--- WHAT YOU WILL DO ---
Write out the listing below in its entirety, minus the pictures, without changing a word.
STORED DATA START
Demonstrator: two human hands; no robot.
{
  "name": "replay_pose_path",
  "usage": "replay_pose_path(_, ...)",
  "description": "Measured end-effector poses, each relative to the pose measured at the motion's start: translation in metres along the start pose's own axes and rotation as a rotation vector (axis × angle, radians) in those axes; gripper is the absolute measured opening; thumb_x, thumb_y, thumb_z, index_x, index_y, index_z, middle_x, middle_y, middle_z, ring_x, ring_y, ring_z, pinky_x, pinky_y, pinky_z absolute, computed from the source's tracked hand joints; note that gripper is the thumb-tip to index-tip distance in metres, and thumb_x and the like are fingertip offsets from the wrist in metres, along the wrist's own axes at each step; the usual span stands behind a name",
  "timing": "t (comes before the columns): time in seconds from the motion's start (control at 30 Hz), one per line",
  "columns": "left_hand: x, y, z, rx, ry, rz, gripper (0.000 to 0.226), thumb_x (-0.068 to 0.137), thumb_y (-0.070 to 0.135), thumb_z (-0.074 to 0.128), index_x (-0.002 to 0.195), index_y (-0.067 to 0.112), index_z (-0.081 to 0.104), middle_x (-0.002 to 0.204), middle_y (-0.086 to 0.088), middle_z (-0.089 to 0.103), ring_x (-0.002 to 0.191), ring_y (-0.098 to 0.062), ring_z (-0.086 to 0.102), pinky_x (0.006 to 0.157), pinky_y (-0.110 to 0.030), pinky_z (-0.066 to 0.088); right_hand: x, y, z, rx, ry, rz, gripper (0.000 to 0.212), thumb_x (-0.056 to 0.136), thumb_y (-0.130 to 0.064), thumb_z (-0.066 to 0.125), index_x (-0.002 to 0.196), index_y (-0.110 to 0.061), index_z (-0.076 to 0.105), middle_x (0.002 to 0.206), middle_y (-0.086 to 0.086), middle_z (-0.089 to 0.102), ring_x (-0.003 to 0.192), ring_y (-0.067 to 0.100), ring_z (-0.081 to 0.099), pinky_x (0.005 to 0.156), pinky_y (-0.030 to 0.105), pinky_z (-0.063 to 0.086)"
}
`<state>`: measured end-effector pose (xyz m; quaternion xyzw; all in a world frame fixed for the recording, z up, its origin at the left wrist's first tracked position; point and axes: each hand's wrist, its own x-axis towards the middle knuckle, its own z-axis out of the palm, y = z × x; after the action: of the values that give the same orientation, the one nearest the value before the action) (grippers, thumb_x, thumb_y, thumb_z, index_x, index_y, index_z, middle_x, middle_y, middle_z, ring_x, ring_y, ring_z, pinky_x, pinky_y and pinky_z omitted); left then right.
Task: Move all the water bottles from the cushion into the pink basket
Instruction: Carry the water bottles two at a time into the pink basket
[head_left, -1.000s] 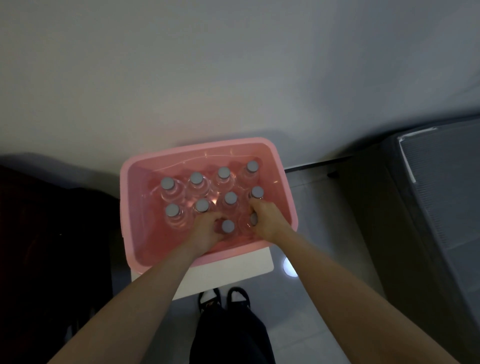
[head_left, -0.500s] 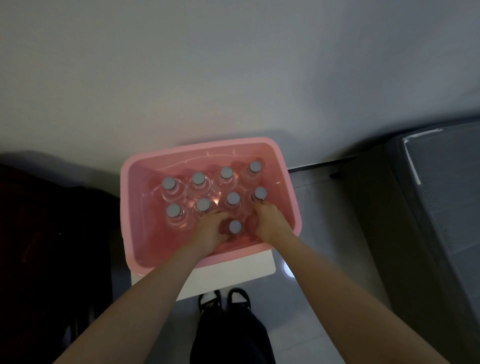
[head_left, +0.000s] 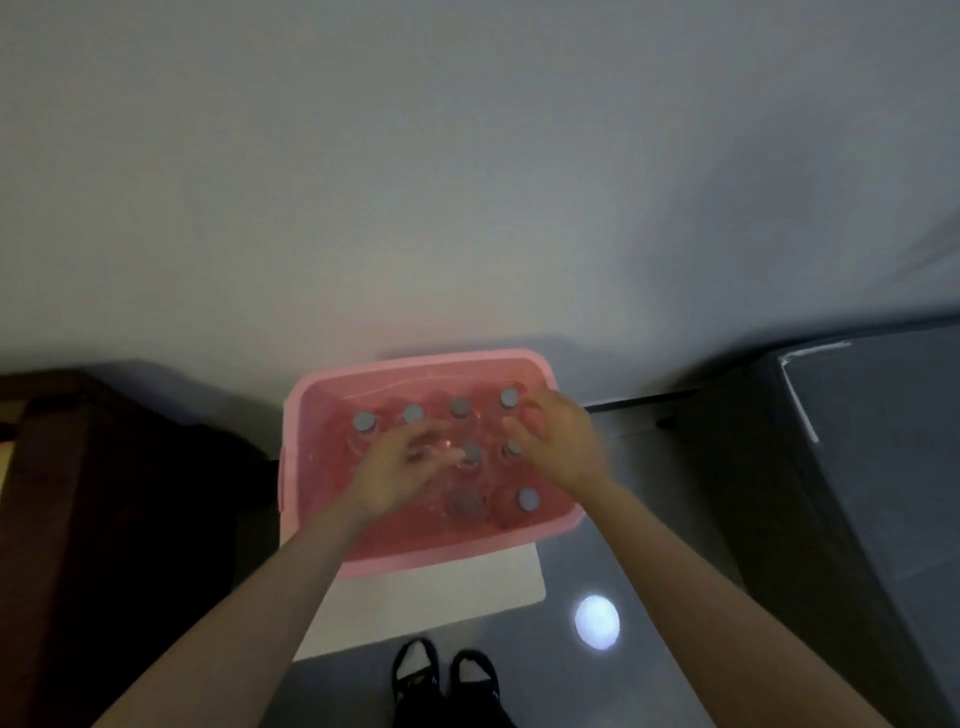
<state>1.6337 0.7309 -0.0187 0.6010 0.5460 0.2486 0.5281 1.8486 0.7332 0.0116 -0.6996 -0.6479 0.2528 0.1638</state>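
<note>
Head view: both hands hover over the pink basket (head_left: 415, 564), apart from each other. Fingers are loose & spread, gripping nothing as far as the blur lets me tell. The left hand (head_left: 395, 470) is over the middle of the load, the right hand (head_left: 561, 441) over the far right corner. The water bottles (head_left: 528, 500) stand upright inside, grey caps up: a row beyond the fingertips, a couple btw the hands, two nearer the right wrist. The basket sits on a low white worktop (head_left: 431, 597).

Looks like the let-go end of a placement. The cushion isn't in shot, so I can't tell if any bottles are left. To do it well, lift the hands straight up w/o brushing caps. The bottles are packed close, so one knock prob tips its neighbours. Free room lies left of the left hand & under its wrist, so any further bottles should go there, base first.
</note>
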Motion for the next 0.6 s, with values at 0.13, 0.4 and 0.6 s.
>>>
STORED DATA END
--- RESPONSE BELOW ---
Demonstrator: two human hands; no robot.
{
  "name": "replay_pose_path",
  "usage": "replay_pose_path(_, ...)",
  "description": "Measured end-effector poses, each relative to the pose measured at the motion's start: translation in metres along the start pose's own axes and rotation as a rotation vector (axis × angle, radians) in those axes; gripper is the absolute measured opening; thumb_x, thumb_y, thumb_z, index_x, index_y, index_z, middle_x, middle_y, middle_z, ring_x, ring_y, ring_z, pinky_x, pinky_y, pinky_z absolute, computed from the source's tracked hand joints; note that gripper is the thumb-tip to index-tip distance in metres, and thumb_x and the like are fingertip offsets from the wrist in metres, along the wrist's own axes at each step; the usual span stands behind a name",
  "timing": "t (comes before the columns): time in seconds from the motion's start (control at 30 Hz), one per line",
  "columns": "left_hand: x, y, z, rx, ry, rz, gripper (0.000 to 0.226), thumb_x (-0.068 to 0.137), thumb_y (-0.070 to 0.135), thumb_z (-0.074 to 0.128), index_x (-0.002 to 0.195), index_y (-0.067 to 0.112), index_z (-0.081 to 0.104), middle_x (-0.002 to 0.204), middle_y (-0.086 to 0.088), middle_z (-0.089 to 0.103), ring_x (-0.002 to 0.191), ring_y (-0.098 to 0.062), ring_z (-0.086 to 0.102), pinky_x (0.006 to 0.157), pinky_y (-0.110 to 0.030), pinky_z (-0.066 to 0.088); right_hand: x, y, z, rx, ry, rz, gripper (0.000 to 0.212), thumb_x (-0.056 to 0.136), thumb_y (-0.130 to 0.064), thumb_z (-0.066 to 0.125), index_x (-0.002 to 0.196), index_y (-0.110 to 0.061), index_z (-0.076 to 0.105), middle_x (0.002 to 0.206), middle_y (-0.086 to 0.086), middle_z (-0.089 to 0.102), ring_x (-0.003 to 0.192), ring_y (-0.067 to 0.100), ring_z (-0.081 to 0.099), pinky_x (0.005 to 0.156), pinky_y (-0.030 to 0.105), pinky_z (-0.063 to 0.086)"
}
`<state>`: measured end-effector pose (xyz m; quaternion xyzw; all in a world frame fixed for the recording, z up, its origin at the left wrist's first tracked position; point and axes: each hand's wrist, its own x-axis towards the middle knuckle, its own z-axis out of the palm, y = z × x; after the action: of the values that give the same orientation, the one nearest the value before the action) (grippers, thumb_x, thumb_y, thumb_z, index_x, index_y, index_z, middle_x, middle_y, middle_z, ring_x, ring_y, ring_z, pinky_x, pinky_y and pinky_z omitted); left then right.
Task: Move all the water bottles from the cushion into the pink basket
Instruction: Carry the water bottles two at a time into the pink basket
[head_left, -1.000s] 
[head_left, -0.500s] 
[head_left, +0.000s] 
<state>1.6337 0.7309 -0.0187 0.6010 0.5460 0.2486 0.5281 1.8486 0.7332 0.0116 -0.6996 -0.6479 0.2528 0.1638</state>
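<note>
Head view: both hands hover over the pink basket (head_left: 415, 564), apart from each other. Fingers are loose & spread, gripping nothing as far as the blur lets me tell. The left hand (head_left: 395, 470) is over the middle of the load, the right hand (head_left: 561, 441) over the far right corner. The water bottles (head_left: 528, 500) stand upright inside, grey caps up: a row beyond the fingertips, a couple btw the hands, two nearer the right wrist. The basket sits on a low white worktop (head_left: 431, 597).

Looks like the let-go end of a placement. The cushion isn't in shot, so I can't tell if any bottles are left. To do it well, lift the hands straight up w/o brushing caps. The bottles are packed close, so one knock prob tips its neighbours. Free room lies left of the left hand & under its wrist, so any further bottles should go there, base first.
</note>
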Motion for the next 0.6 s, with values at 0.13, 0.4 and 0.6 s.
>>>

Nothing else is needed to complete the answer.